Celdwyn seguía sonriendo, aunque su mirada era seria.

—Rogaré a mis dioses y también a los espíritus de los elfos para que guarden a vuestro hijo y a sus caballeros. En todo caso, deseo que Kaveh y sus compañeros acaben con bien… y no den al traste con todo aquello que con tanto esfuerzo hemos planeado.

La expresión del rey se ensombreció considerablemente.

—¡Ese necio de mi hijo! Busca a la Criatura Blanca y está lleno de ideas absurdas.
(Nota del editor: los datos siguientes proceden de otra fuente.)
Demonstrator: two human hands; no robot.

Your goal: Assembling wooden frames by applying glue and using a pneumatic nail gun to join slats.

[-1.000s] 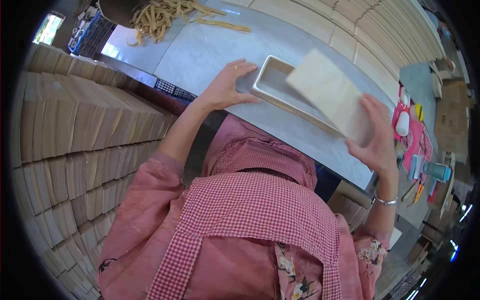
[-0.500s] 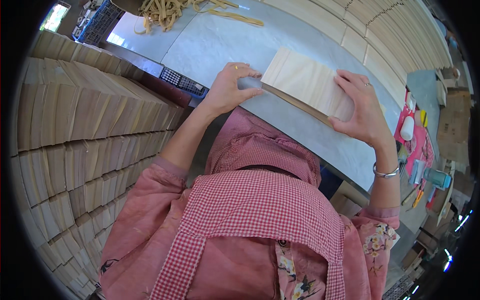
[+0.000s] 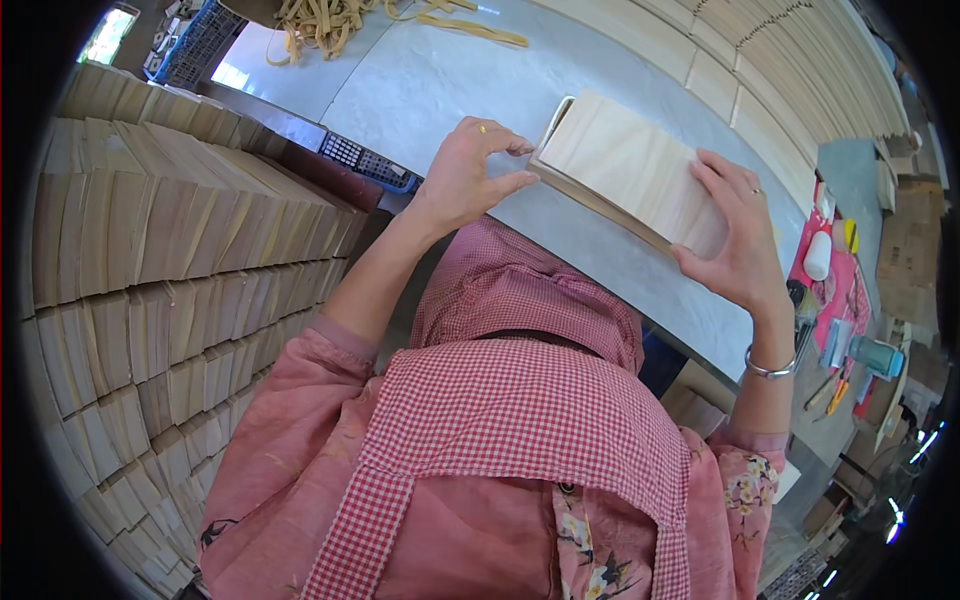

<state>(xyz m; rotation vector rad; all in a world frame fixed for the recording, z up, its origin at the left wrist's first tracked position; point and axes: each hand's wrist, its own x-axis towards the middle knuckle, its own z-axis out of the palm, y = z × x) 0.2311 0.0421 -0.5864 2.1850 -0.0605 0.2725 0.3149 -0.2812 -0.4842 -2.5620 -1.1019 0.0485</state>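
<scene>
A flat, pale wooden box [image 3: 600, 205] lies at an angle on the grey-white tabletop in front of me. Its smooth wooden lid [image 3: 630, 165] sits a little to the right, so a narrow strip of the box's left rim shows. My right hand [image 3: 735, 225] spans the right end, fingers at the far edge and thumb at the near edge. At the left end, my left hand [image 3: 475, 175] has its thumb and fingers apart, fingertips close to the box's corner; whether they touch it I cannot tell.
Tall stacks of thin wooden boards [image 3: 200, 210] rise at my left. More pale wooden pieces [image 3: 780, 60] line the table's far side. Tan bands [image 3: 325, 25] lie in a heap at the far left. A pink cloth [image 3: 835, 280] with a white bottle [image 3: 817, 255] and tools lies at right.
The lid has shifted right, uncovering the box's left rim. My right hand has moved slightly right and nearer with it. My left hand has come a little to the right.
</scene>
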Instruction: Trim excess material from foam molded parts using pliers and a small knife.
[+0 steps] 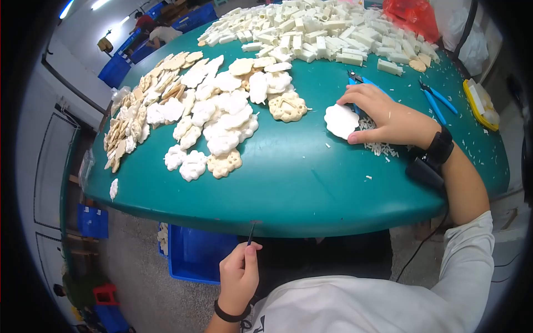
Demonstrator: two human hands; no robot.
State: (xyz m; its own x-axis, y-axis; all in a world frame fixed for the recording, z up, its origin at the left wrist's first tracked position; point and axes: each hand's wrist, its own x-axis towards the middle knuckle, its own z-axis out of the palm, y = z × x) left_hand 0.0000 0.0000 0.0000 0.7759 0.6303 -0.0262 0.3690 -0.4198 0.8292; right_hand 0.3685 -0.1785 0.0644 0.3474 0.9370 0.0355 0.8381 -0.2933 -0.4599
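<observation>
My right hand [391, 117] has its thumb and fingers at the edge of a white scalloped disc [341, 121], gripping it at the tabletop. Small white plastic scraps [383, 149] lie under and beside that hand. Just beyond it are blue-handled cutters [353, 77], partly hidden by the fingers. At the near table edge, my left hand [240, 273] is closed around a thin dark pointed tool [251, 233], whose handle is hidden in the fist. To the left of the disc lie heaped white and cream scalloped pieces [222, 119], some with paw-like patterns.
A large pile of off-white rectangular plastic parts [311, 33] covers the far side of the green table [288, 191]. More blue-handled cutters [438, 102] and a yellow tray [480, 105] are at the right. A red bag [411, 16] stands behind. Below the edge sits a blue bin [200, 255].
</observation>
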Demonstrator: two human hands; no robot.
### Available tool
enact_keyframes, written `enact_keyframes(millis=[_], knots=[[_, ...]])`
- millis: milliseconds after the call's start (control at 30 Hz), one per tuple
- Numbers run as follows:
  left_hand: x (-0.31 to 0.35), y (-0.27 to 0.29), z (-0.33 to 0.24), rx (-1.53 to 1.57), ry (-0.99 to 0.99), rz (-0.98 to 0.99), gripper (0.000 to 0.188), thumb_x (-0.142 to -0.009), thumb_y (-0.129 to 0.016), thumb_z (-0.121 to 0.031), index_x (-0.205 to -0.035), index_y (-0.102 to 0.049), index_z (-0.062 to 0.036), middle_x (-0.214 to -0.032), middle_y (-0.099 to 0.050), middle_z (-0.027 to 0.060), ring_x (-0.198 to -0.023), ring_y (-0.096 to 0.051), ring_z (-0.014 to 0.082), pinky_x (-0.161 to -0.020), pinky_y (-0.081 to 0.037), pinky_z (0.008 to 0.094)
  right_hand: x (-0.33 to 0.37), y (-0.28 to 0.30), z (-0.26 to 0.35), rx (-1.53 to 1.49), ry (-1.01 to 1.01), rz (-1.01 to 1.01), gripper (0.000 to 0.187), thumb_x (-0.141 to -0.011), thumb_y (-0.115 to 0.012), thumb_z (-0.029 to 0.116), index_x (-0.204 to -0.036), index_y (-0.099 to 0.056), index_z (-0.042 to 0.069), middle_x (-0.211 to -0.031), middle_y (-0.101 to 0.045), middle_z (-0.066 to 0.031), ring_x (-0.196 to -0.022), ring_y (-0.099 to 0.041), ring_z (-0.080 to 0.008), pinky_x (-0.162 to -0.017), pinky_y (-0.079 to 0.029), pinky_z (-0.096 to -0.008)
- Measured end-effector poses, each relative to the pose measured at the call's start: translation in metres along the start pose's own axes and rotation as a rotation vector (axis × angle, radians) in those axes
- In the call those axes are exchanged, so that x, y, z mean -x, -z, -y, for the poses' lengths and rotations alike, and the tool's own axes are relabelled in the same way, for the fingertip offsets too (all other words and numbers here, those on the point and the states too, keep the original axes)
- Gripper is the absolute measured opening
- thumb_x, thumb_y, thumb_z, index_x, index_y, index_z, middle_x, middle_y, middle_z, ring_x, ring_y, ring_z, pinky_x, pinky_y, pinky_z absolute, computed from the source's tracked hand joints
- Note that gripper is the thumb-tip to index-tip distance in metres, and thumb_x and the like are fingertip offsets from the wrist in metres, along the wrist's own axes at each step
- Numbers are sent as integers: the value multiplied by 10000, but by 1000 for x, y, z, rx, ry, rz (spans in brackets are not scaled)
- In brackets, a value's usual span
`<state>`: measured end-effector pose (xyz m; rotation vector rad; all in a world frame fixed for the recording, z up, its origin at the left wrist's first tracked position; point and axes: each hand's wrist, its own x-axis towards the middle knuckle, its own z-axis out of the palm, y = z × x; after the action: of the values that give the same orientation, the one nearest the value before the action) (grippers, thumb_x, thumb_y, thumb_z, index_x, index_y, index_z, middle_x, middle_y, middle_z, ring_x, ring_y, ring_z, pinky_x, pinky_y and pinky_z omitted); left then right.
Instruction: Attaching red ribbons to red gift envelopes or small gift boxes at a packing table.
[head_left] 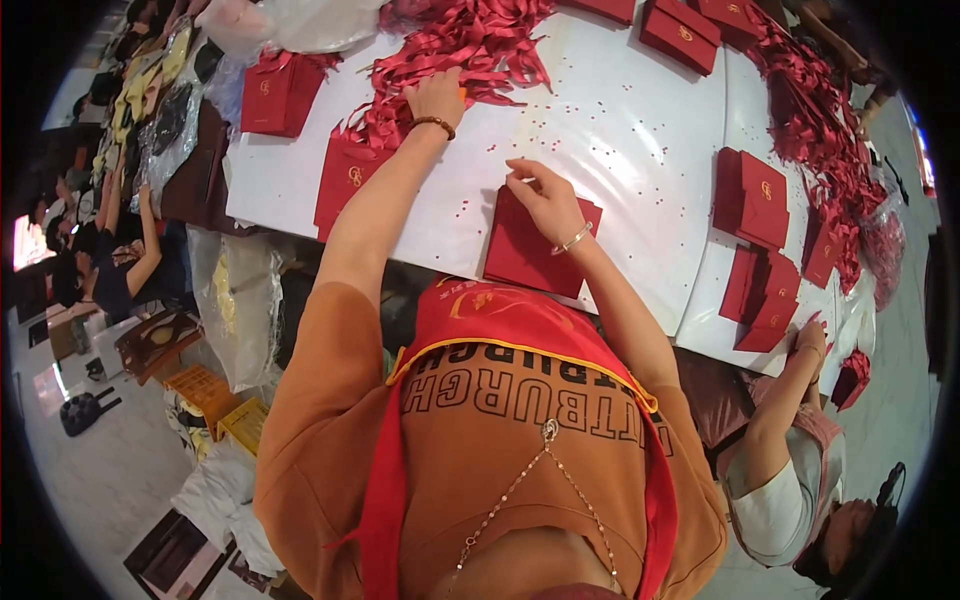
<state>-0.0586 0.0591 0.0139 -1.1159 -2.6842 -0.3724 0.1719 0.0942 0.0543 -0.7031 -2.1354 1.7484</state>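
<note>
My left hand (436, 98), with a brown bead bracelet, reaches into a heap of red ribbons (480, 40) at the far side of the white table. Its fingers curl down onto ribbon there, the tips partly hidden, and a small orange patch shows beside them. Nearer to me, my right hand (550, 205) hovers over a stack of flat red paper bags (530, 250) at the table's front edge. Thumb and forefinger are apart, and nothing shows between them. Beside my left forearm lies another red paper bag (345, 180) with a gold emblem and ribbons at its top.
Red bags (270, 95) stand at the far left; more bags (752, 197) lie on the right beside another ribbon heap (805, 110). Small red dots are scattered over the white tabletop (640, 190). A person's hand (810, 345) works at the right edge. Plastic-wrapped goods (235, 300) are at left.
</note>
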Motion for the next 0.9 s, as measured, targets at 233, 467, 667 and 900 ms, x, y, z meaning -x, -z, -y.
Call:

Nunca ha comprendido que saber esperar es una virtud, que se logra mucho más con paciencia que con actos impetuosos.

—¿La Criatura Blanca? —Celdwyn entrecerró los ojos—. ¿Qué es eso?

Aryjén no movió ni un rasgo de su rostro, sin embargo sus facciones parecieron cubrirse de un fino velo de preocupación.

—Hay una profecía de nuestras videntes. Habla de una criatura que, por medio de una artimaña, quitará la corona Elrysjar al rey de Korr, y lo hará sin verter sangre. Por eso es la Criatura Blanca, limpia de pecados. Y me temo que, como toda buena historia, fascinó a mi hijo. A Kaveh se le metió en la cabeza que daría con la Criatura Blanca y la conduciría hasta el rey. Cree que la chica que encontró el cuchillo es la elegida.

—¿Aunque el cuchillo mate al rey y se vierta sangre por tanto?

Lorgios suspiró pasándose la mano por la frente y las trenzas castañas.

—La parte sobre la sangre no vertida seguramente la ha olvidado. No entra en su joven cabeza, llena de héroes y valor alocado —el monarca apretó los labios para no seguir mostrando su rabia.

Celdwyn percibió lo desesperado que se hallaba el rey de los elfos libres. De hecho, los hijos eran el mayor cúmulo de preocupaciones para un padre y una madre, pensó con una mirada de conmiseración. Si aquel príncipe atolondrado regresaba a casa sano y salvo, Lorgios y Aryjén se convertirían en los elfos más felices de la Tierra.